Four more complaints have since been filed against Konopka. The board in September voted to move forward with a disciplinary hearing on those complaints. But before the hearing was held, Konopka agreed in October to give up her license – something she said she was forced to do.

Konopka has built a loyal following in New London, population 4,400, and surrounding towns because she brings a personal touch that is attractive to patients weary of battling big hospitals and inattentive doctors. She often attracts patients who have run out of options, many with complicated conditions, such as chronic pain. She also draws patients who have no insurance and little means to pay. She takes anyone willing to pay her $50 in cash.

“I’m interested in helping people. I didn’t go to medicine for money, and I didn’t make money,” she said, noting she works alone and can’t afford things like an administrative assistant or even a nurse.

Her ongoing fight with the state has prompted scores of patients to write letters on her behalf and call her repeatedly to check on her case. Several of Konopka’s patients attended Friday’s hearing, some admitting they had struggled since she stopped seeing them.

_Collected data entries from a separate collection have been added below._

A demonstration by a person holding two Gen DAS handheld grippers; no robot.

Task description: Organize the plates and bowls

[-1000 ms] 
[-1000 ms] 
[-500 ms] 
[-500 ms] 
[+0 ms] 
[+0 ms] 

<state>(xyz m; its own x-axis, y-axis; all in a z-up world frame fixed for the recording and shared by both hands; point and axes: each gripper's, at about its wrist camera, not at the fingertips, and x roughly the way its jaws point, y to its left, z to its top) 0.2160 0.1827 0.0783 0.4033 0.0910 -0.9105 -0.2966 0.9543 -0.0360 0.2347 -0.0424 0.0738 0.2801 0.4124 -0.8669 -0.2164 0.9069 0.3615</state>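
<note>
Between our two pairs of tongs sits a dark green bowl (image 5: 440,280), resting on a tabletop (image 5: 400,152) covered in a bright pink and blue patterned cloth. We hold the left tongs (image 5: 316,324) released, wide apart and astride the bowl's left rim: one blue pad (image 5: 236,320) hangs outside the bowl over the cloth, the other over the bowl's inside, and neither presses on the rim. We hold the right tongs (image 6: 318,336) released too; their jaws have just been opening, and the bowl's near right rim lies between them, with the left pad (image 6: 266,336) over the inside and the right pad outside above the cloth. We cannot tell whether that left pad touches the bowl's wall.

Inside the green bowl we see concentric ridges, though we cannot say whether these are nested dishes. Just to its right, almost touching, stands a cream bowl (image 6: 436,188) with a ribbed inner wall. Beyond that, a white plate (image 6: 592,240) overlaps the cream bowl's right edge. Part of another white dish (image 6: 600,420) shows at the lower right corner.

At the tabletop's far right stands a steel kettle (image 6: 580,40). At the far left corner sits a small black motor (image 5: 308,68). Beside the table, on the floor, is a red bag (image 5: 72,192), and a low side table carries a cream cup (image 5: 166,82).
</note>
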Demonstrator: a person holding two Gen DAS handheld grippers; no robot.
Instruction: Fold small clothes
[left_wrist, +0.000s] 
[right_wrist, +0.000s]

“It stinks, but you have to find a new doctor, and it’s a rat race,” said Stanley Wright, who saw Konopka the past year for chronic back pain. “The doctor I had before was over-medicating me, and she gives me a lot of herbal stuff and I was doing a lot better. Now, I’m back to being screwed. I don’t know what to do.”

At the hearing, Konopka told Merrimack Superior Court Judge John Kissinger that her inability to practice is putting her patients at risk because they are having a hard time finding another physician and getting drug prescriptions.

“If I close my office, they will be without medical care,” she told the court. “Some of them need medications. Who will prescribe for them if I don’t have a license? I worry what will happen to them.”

Kissinger did not rule Friday on Konopka’s request.